В мелочи, неизбежно сопровождавшие работу отдела, Коншин вмешивался редко. Он знал, что каждый серьезный работник (а других, кажется, у него не было) сумеет взвесить самостоятельно, является ли эта мелочь хотя бы незначительным, но истинным вкладом. Ощущение истинности было особенно важно — оно помогало работе практически.

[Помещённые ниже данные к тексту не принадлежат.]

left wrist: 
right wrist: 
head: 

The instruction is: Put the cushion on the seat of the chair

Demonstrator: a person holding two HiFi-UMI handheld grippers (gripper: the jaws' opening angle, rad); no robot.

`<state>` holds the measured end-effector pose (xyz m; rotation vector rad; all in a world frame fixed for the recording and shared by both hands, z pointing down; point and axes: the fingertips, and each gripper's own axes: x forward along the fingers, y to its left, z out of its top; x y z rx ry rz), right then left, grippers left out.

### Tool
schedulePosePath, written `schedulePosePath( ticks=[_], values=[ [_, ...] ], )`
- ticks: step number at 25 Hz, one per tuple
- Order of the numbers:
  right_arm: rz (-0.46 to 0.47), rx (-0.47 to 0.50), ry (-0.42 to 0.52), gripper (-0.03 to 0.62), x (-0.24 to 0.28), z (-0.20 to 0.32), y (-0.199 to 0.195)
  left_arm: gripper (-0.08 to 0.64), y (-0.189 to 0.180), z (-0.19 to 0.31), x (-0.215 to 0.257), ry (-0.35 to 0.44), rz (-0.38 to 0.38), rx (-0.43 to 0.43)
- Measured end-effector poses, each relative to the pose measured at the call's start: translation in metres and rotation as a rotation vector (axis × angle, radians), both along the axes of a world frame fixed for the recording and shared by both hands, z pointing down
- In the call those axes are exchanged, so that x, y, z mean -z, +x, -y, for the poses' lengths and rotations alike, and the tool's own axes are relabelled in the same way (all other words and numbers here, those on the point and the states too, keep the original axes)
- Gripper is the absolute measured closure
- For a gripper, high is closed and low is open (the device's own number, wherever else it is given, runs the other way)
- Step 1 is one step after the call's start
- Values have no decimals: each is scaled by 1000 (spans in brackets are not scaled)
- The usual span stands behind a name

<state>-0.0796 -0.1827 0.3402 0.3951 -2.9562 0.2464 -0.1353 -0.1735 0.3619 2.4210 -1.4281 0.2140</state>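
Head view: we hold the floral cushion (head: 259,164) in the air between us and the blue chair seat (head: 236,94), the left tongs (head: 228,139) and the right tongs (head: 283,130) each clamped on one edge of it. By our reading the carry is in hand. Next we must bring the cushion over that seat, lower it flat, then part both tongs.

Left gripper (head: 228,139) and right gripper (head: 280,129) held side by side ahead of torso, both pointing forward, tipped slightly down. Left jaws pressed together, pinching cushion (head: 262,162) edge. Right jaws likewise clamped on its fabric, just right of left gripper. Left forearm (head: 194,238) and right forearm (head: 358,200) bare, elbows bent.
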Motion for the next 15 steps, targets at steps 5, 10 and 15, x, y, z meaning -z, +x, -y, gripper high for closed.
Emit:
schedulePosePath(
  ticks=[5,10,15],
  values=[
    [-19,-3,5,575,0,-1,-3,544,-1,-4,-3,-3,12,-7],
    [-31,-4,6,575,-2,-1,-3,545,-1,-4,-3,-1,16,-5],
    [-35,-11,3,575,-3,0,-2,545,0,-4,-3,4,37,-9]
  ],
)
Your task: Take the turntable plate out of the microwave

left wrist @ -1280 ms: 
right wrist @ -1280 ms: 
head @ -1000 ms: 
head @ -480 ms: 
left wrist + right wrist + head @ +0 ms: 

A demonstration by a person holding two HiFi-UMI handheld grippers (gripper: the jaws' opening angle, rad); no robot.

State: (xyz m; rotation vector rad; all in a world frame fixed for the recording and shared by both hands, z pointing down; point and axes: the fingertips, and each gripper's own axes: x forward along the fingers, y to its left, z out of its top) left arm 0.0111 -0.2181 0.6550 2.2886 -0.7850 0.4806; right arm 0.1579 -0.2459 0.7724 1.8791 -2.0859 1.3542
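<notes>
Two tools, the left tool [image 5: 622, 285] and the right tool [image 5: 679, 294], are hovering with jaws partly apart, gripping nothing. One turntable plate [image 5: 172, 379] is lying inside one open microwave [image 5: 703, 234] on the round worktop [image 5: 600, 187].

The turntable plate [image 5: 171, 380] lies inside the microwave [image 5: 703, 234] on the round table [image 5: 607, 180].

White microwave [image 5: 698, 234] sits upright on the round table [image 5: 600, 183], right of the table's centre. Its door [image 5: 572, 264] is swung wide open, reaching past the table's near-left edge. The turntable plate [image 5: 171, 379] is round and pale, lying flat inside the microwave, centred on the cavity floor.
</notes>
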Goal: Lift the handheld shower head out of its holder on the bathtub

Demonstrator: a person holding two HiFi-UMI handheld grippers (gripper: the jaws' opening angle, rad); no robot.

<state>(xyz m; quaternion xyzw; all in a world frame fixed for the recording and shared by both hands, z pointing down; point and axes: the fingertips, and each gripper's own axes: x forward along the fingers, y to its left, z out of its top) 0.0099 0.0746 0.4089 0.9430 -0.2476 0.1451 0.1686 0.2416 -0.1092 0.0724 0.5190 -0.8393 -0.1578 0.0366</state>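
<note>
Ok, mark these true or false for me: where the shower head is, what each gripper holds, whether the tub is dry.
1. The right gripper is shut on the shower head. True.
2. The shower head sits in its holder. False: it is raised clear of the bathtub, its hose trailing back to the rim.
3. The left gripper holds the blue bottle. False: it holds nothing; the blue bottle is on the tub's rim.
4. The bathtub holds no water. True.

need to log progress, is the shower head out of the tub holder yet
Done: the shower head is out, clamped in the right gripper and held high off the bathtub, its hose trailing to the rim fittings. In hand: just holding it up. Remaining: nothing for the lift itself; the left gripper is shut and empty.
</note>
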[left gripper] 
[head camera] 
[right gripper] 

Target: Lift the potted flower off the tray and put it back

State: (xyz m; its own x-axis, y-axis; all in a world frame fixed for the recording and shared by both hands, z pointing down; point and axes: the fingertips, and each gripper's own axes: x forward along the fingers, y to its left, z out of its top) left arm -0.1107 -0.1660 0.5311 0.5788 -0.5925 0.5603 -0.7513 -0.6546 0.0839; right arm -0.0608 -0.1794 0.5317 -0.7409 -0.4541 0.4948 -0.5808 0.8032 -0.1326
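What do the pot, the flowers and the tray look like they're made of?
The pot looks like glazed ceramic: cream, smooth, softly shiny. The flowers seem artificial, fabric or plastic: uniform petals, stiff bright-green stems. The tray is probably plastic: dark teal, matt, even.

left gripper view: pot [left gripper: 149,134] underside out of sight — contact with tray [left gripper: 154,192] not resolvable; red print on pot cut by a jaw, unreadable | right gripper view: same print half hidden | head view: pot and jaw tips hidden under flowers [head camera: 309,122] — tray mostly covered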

Петр Андреевич заметил, что эта последняя черта характерна для женщин в большей степени, чем для мужчин, или, во всяком случае, для женщин, работающих в его отделе. Когда они чувствовали «истинность вклада», они трудились без устали, неутомимо. Но когда с помощью какого-то загадочного чувства они угадывали постороннюю цель — карьеру, внешний расчет, — они сознательно или бессознательно начинали работать плохо. Впрочем, Коншин, любивший повторять павловское: «Природа — проста», — и эту черту объяснял очень просто. Если уж отрываться от семьи и детей, если уж жертвовать своим особенным, женским, то не ради посторонней цели, а ради истинности своей доли в общей работе, причем эта доля обходилась им дороже, чем мужчинам. Стало быть, и цениться она должна была дороже.